What needs to be done
Copy exactly the lines of the material below that fall between the line with "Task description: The" and the line with "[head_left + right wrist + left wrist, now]", both of those lines included; pictures stay out.

+ + + + + + +

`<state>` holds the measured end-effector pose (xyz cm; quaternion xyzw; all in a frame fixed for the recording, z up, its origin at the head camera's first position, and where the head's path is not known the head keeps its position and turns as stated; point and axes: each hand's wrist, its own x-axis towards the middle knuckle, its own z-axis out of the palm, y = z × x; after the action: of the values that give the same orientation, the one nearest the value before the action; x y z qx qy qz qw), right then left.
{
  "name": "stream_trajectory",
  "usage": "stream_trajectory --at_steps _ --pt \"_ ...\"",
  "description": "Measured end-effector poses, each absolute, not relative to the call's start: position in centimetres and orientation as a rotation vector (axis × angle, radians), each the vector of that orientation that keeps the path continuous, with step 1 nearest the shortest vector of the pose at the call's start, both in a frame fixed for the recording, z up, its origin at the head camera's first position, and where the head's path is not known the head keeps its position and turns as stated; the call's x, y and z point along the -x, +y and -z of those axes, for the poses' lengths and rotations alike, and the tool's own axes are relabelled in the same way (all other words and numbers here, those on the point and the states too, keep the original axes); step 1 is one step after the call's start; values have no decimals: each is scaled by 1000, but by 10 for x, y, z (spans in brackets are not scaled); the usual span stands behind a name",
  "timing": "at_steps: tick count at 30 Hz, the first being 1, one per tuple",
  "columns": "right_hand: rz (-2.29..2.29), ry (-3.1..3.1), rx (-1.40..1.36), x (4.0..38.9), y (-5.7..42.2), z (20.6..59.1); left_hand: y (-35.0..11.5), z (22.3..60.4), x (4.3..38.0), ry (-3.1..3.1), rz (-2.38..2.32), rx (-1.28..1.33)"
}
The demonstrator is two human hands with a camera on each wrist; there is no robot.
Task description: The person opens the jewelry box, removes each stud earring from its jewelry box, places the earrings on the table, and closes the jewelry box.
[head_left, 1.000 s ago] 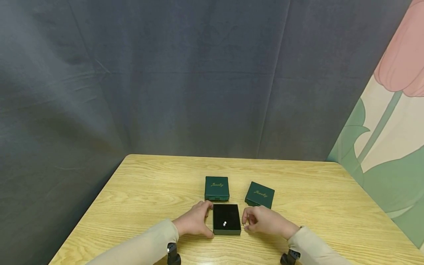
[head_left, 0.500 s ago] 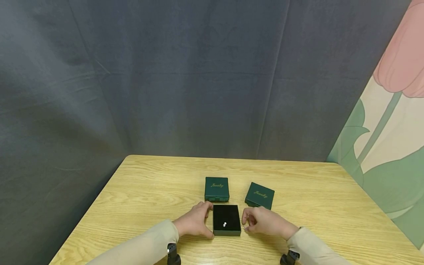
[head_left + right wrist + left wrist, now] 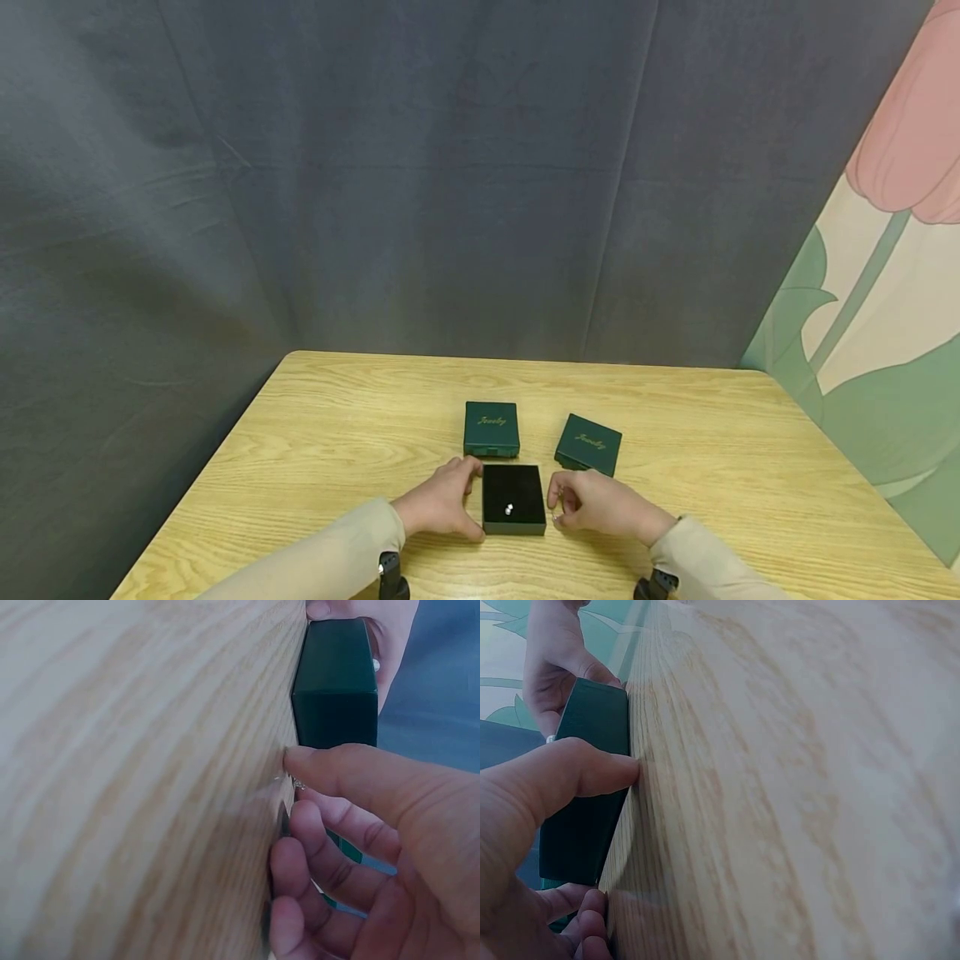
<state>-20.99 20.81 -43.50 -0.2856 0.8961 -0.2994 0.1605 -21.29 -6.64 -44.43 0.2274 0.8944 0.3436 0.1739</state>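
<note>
A dark green jewelry box (image 3: 513, 528) stands uncovered on the table, its black padded inside facing up. A small white, pearl-like piece (image 3: 508, 509) sits on the padding toward the front. My left hand (image 3: 441, 500) holds the box from its left, thumb at the near corner and fingers at the far one; the left wrist view shows the thumb (image 3: 592, 769) against its side. Just right of the box, my right hand (image 3: 600, 502) pinches a tiny shiny piece of jewelry (image 3: 298, 784) low over the wood, mostly hidden by thumb and fingers.
Behind the box lies a closed green box (image 3: 491, 429) lettered "Jewelry". Another such box (image 3: 589, 442) lies at an angle behind my right hand. The wooden table (image 3: 337, 417) ends at a dark grey curtain (image 3: 450, 208); a painted floral wall (image 3: 862, 333) is on the right.
Hardly anything differs. Both hands and the boxes keep their places; the tiny shiny piece at my right fingertips shifts or turns slightly.
</note>
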Motion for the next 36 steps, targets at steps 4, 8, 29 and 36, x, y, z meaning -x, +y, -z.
stream_trajectory --at_steps 4,8,29,36 --pt "860 2558 816 210 208 435 -67 445 213 2536 -979 -652" --pt "891 2544 810 210 209 432 -67 445 213 2537 -981 -656" --pt "1102 2760 892 210 176 408 -66 447 214 2564 -956 -665" --pt "1030 2716 883 211 162 416 -67 446 213 2574 -944 -674"
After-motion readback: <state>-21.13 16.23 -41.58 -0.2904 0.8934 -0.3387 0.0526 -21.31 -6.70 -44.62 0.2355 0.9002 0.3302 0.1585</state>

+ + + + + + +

Answer for this exercise
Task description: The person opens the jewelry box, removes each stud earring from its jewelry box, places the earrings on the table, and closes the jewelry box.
[head_left, 1.000 s ago] 
[head_left, 0.500 s ago] 
[head_left + right wrist + left wrist, now] 

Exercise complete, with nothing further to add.